L’art au bout du ciseau

l Hamid fait partie de ces jeunes post-Indépendance qui, faute de CFPA à Aïn El Hammam (ex-Michelet), a appris la menuiserie « sur le tas », comme on dit. De la menuiserie générale, il passe à la sculpture berbère, avant de se découvrir un don de sculpteur. Il n’oublie pas qu’il a été à bonne école.
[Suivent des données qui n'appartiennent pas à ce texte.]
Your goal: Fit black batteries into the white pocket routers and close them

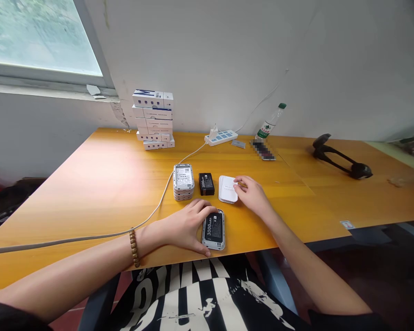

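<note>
My left hand [188, 225] rests on the table's front edge, fingers and thumb closed around a white pocket device [214, 230] that lies back-up with a black 3000mAh battery set in it. My right hand [251, 193] lies on the tabletop with its fingertips pinching the right edge of the top white back cover [227, 188] of a small pile. A loose black battery [206, 183] lies between that pile and a stack of open white devices [183, 181].
The orange table [100, 184] holds a tower of white boxes [153, 119], a power strip [222, 137] with a white cable [89, 236] running left, a plastic bottle [271, 122], a phone [263, 149] and a black stand [341, 161]. A window [37, 37] sits upper left.
</note>
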Action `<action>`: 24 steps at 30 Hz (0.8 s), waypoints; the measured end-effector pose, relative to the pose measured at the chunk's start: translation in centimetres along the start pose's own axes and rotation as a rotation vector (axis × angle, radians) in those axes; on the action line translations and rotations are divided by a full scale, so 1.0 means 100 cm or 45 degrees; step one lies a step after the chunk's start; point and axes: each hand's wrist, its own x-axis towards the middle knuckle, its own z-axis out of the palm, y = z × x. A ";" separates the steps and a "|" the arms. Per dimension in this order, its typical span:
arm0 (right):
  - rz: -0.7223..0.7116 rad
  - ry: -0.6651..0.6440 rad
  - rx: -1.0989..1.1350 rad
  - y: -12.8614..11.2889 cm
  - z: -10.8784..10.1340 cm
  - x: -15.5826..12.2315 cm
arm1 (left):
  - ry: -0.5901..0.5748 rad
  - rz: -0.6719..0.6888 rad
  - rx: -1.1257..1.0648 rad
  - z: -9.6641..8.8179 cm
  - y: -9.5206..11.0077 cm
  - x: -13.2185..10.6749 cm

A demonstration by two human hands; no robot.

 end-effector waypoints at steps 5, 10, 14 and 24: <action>-0.121 0.015 -0.051 0.001 -0.001 -0.003 | 0.013 -0.013 -0.008 0.001 -0.001 0.000; -0.264 -0.196 -0.248 -0.007 -0.003 -0.011 | 0.067 -0.004 -0.032 0.003 -0.002 -0.001; -0.263 -0.452 -0.409 -0.007 -0.004 -0.007 | 0.073 0.001 -0.034 0.003 -0.002 -0.001; -0.220 -0.769 -0.518 -0.010 -0.020 0.031 | 0.046 -0.020 -0.028 0.003 -0.002 0.000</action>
Avant de s’adonner à la sculpture Hamid Aït Allala influencé, sans doute, par son père, lui-même, menuisier, s’inscrit au CFPA d’Aït Hichem où il a appris, d’abord, à travailler sur machines pour fabriquer portes et fenêtres et autres meubles simples. Ce n’est que plus tard qu’il se découvrira un don pour la sculpture berbère. Depuis il ne lâcha plus le ciseau et en fit son passe-temps favori pour la réalisation de divers objets de décoration. Ses thèmes, ayant trait à la culture berbère ainsi que les évènements intéressant la Kabylie, reviennent à chaque fois dans ses tableaux. Ce qui ne l’empêche pas de reproduire des édifices connus comme la tour Eiffel, ou des plaques commémoratives, ou des objets symbolisant la culture amazighe. Le fruit de son travail, il ne le céderait pour rien au monde. Il le garde chez lui et ne le sort que lorsqu’on fait appel à lui pour des expositions. Il se fait à chaque fois un devoir d’exposer ses œuvres et de participer à pérenniser cet art qui risque de disparaître, à force d’oubli.